**Assigned task**
Starting at the line that contains "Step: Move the", copy every line through the end of the listing below exactly, and copy nothing else.

**Material provided**
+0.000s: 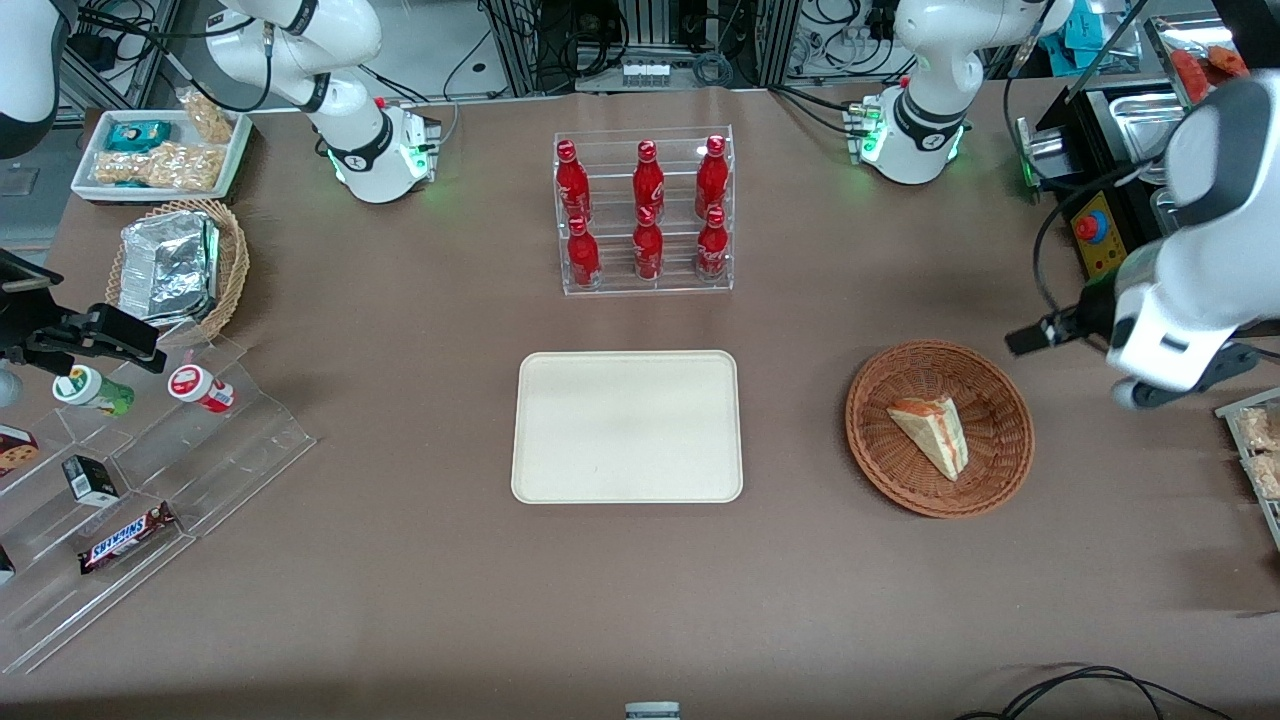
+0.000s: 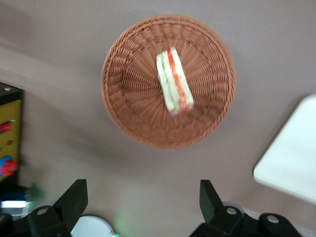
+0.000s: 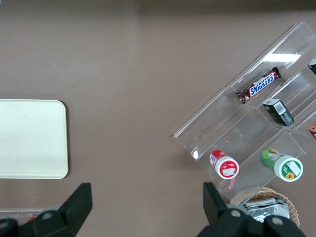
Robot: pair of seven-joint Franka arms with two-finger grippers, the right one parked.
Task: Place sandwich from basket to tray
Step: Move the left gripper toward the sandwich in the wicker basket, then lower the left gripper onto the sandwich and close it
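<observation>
Brown cloth covers the bench (image 1: 400,600). At the parked arm's end stand a tan wicker basket of foil (image 1: 178,268) and a clear stepped rack (image 1: 150,480) with a Snickers bar (image 1: 127,537). Mid-bench, a rack of red bottles (image 1: 645,210) stands farther from the front camera than the bare cream tray (image 1: 627,426). Beside the tray, apart from it, the reddish basket (image 1: 1000,470) holds the sandwich (image 1: 932,432). The end effector (image 2: 143,200) hovers high, near the basket, fingers (image 2: 75,198) spread wide, holding nothing.
</observation>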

**Exercise response**
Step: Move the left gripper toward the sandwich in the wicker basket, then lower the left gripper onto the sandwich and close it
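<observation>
Brown cloth covers the bench (image 1: 400,600). At the parked arm's end stand a tan wicker basket of foil (image 1: 178,268) and a clear stepped rack (image 1: 150,480) with a Snickers bar (image 1: 127,537). Mid-bench, a rack of red bottles (image 1: 645,210) stands farther from the front camera than the bare cream tray (image 1: 627,426). Beside the tray, apart from it, the reddish basket (image 1: 1000,470) holds the sandwich (image 1: 932,432). The end effector (image 2: 143,200) hovers high, near the basket, fingers (image 2: 75,198) spread wide, holding nothing.
</observation>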

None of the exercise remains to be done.